### Problem requirements
Output nothing but the lines from the first line of the listing below through the line containing "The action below", printed exactly and free of pictures.

··· Collected data ···

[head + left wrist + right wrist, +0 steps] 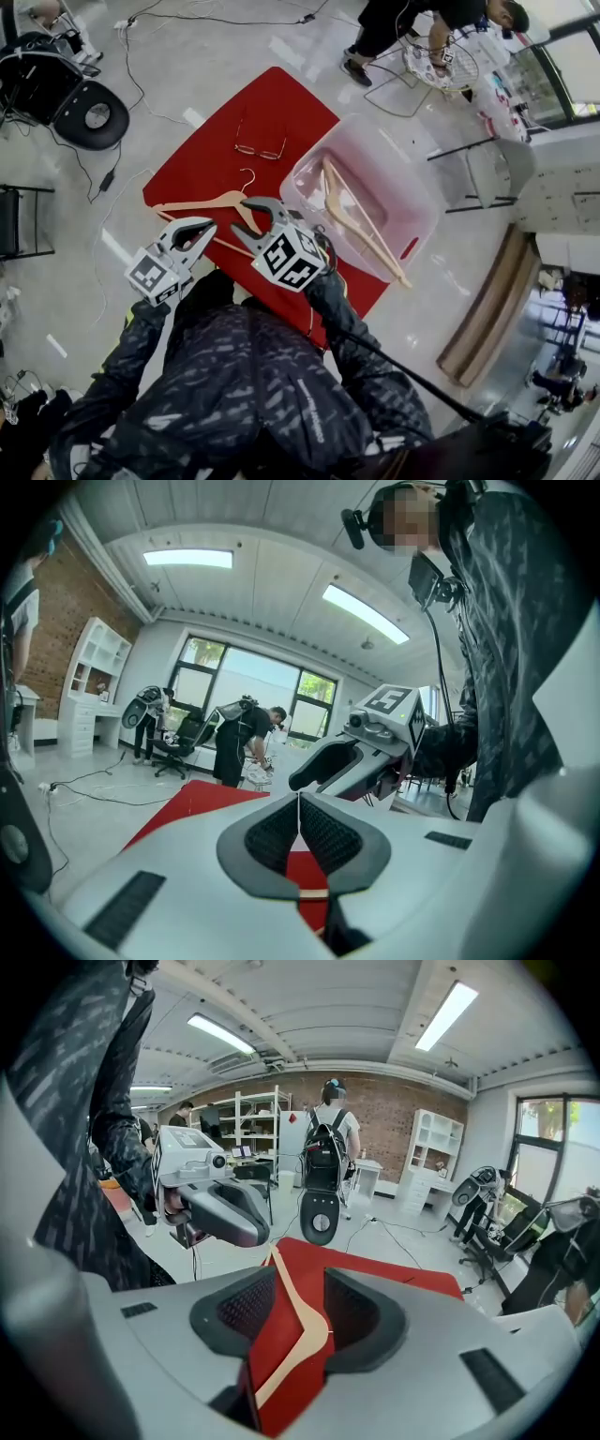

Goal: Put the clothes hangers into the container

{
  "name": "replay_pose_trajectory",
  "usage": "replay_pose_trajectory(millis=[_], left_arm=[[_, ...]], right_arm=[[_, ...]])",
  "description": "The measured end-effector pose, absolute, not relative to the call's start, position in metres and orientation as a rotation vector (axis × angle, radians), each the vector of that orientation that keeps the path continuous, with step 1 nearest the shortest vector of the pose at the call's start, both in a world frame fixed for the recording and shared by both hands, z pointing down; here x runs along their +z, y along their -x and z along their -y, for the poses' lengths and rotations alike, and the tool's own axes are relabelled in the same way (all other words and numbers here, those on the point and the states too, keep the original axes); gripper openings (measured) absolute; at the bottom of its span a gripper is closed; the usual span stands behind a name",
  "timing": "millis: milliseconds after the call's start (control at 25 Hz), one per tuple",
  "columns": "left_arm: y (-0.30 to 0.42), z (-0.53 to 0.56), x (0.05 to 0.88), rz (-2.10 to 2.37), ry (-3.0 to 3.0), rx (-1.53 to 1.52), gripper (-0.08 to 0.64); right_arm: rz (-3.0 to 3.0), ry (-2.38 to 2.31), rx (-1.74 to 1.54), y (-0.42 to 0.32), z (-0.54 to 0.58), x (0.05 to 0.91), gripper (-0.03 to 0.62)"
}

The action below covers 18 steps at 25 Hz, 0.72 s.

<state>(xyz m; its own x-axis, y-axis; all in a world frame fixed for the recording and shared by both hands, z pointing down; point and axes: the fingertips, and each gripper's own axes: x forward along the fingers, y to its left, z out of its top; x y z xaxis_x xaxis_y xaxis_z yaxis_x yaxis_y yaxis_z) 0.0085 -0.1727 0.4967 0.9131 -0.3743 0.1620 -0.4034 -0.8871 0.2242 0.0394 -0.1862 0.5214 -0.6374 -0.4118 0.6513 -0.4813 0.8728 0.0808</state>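
**Dark sleeves (361, 366) out front, job about half done**

Both forearms stretch away from the body toward the near-left side of the container (380, 169), the pink see-through tub sitting on the red mat (281, 112). One wooden hanger (366, 236) already lies inside the container. A second wooden hanger (202, 201) lies flat on the mat just left of the container, clear of its wall, and by my reading that one is left to do. Right gripper (242, 217) tips downward over it with jaws standing apart. The hanger's pale arm (305, 1312) shows in the gap, neither pad pressing on it, so no grip yet. Left gripper (202, 228) sits farther left of the container, held nearer level, pads pressed together on nothing. Off the container's far-left corner lies what looks like a pair of glasses (260, 150).
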Motion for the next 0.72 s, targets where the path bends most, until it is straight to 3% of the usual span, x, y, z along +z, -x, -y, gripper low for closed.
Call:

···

### Response area
[head + left wrist + right wrist, +0 steps] 

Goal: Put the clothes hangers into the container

{
  "name": "replay_pose_trajectory",
  "usage": "replay_pose_trajectory(millis=[_], left_arm=[[_, ...]], right_arm=[[_, ...]])",
  "description": "The measured end-effector pose, absolute, not relative to the call's start, position in metres and orientation as a rotation vector (axis × angle, radians), each the vector of that orientation that keeps the path continuous, with step 1 nearest the shortest vector of the pose at the call's start, both in a world frame fixed for the recording and shared by both hands, z pointing down; here x runs along their +z, y along their -x and z along their -y, for the poses' lengths and rotations alike, and the tool's own axes are relabelled in the same way (all other words and numbers here, those on the point and the states too, keep the original axes); gripper openings (measured) absolute; at the bottom of its span a gripper is closed; the usual span stands behind a name",
  "timing": "millis: milliseconds after the call's start (control at 25 Hz), one per tuple",
  "columns": "left_arm: y (-0.30 to 0.42), z (-0.53 to 0.56), x (0.05 to 0.88), rz (-2.10 to 2.37), ry (-3.0 to 3.0), rx (-1.53 to 1.52), gripper (-0.08 to 0.64); right_arm: rz (-3.0 to 3.0), ry (-2.38 to 2.31), rx (-1.74 to 1.54), y (-0.42 to 0.32), z (-0.54 to 0.58), x (0.05 to 0.91), gripper (-0.03 to 0.62)"
}

The action below covers 18 steps at 25 Hz, 0.72 s.

The output above is complete.